Now Illuma is not perfect. For example, what appears to be an
uninitialized variable in Linux's TCP/IP stack turned out to be a
variable that's assigned before use by a tiny built-in interpreter.
Still, the problems it finds are one that any developer worth his
salt needs to investigate further if for no other reason than to
document questionable code that could be mistaken for an error by a
human quality assurance programmer. And, beyond that, the simple fact
remains that the open source code had less than 20% of the average
errors of the proprietary code.
Why is that? Reasoning doesn't take a position, but simply lists the
usual reasons given by open source advocates. For example, open
source users don't just report bugs, but actually track them and fix
them. And, with peer source code review, defects tend to be found
quickly and only the best code survives. This, in turn, means that
programmers will present only their best efforts since they know that
the only way to rise to the top of the open source world is to
deliver excellent code that can withstand public scrutiny.

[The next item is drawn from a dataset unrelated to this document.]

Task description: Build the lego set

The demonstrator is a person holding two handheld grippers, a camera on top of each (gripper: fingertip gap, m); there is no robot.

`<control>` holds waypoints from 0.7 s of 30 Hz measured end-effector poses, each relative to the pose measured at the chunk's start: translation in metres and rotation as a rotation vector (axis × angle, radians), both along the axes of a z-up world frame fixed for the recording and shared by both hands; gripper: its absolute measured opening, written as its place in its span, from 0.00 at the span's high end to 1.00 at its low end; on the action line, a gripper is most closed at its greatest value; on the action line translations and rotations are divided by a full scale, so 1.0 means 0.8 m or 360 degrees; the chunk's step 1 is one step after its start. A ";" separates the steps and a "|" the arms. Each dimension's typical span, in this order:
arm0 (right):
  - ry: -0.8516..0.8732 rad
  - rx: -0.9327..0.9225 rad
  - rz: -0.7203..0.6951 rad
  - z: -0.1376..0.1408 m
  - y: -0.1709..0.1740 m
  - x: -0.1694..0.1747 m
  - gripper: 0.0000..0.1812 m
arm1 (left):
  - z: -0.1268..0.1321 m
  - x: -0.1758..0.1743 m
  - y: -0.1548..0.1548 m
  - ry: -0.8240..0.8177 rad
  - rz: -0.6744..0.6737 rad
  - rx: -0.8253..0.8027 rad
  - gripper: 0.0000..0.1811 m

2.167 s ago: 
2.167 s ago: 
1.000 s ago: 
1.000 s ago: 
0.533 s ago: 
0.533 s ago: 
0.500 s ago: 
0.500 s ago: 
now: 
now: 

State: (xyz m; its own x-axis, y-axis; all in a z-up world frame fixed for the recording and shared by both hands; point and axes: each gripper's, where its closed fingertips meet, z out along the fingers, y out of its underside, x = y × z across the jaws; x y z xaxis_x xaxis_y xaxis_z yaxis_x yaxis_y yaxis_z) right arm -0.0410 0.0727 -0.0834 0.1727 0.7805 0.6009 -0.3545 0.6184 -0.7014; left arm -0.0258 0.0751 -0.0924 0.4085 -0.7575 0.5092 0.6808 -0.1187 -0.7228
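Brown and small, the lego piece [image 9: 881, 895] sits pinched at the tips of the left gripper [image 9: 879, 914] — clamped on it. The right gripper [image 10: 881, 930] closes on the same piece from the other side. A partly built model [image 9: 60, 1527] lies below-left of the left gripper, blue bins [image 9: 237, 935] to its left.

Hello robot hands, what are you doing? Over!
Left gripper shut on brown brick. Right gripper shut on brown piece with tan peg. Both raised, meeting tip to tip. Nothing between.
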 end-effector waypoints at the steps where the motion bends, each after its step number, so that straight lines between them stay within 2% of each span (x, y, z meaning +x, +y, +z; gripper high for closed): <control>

The study itself has some problems. Due to confidentiality
agreements, for example, we don't know what five proprietary TCP/IP stacks were
reviewed.
Automated code testing itself has in the past been known to result in
many false positives. Reasoning tries to avoid these problems and
minimize the time it takes to deal with such problems by including in
its error reports the location and circumstances of problems and
using statistical analysis and other tools to identify the parts of
the code with the greatest risk, so developers can focus their
energies on what are potentially the most critical problems.
Still, when all is said and done, the bottom line is quite simple.
Open source code is much cleaner than proprietary source code. What more need be said?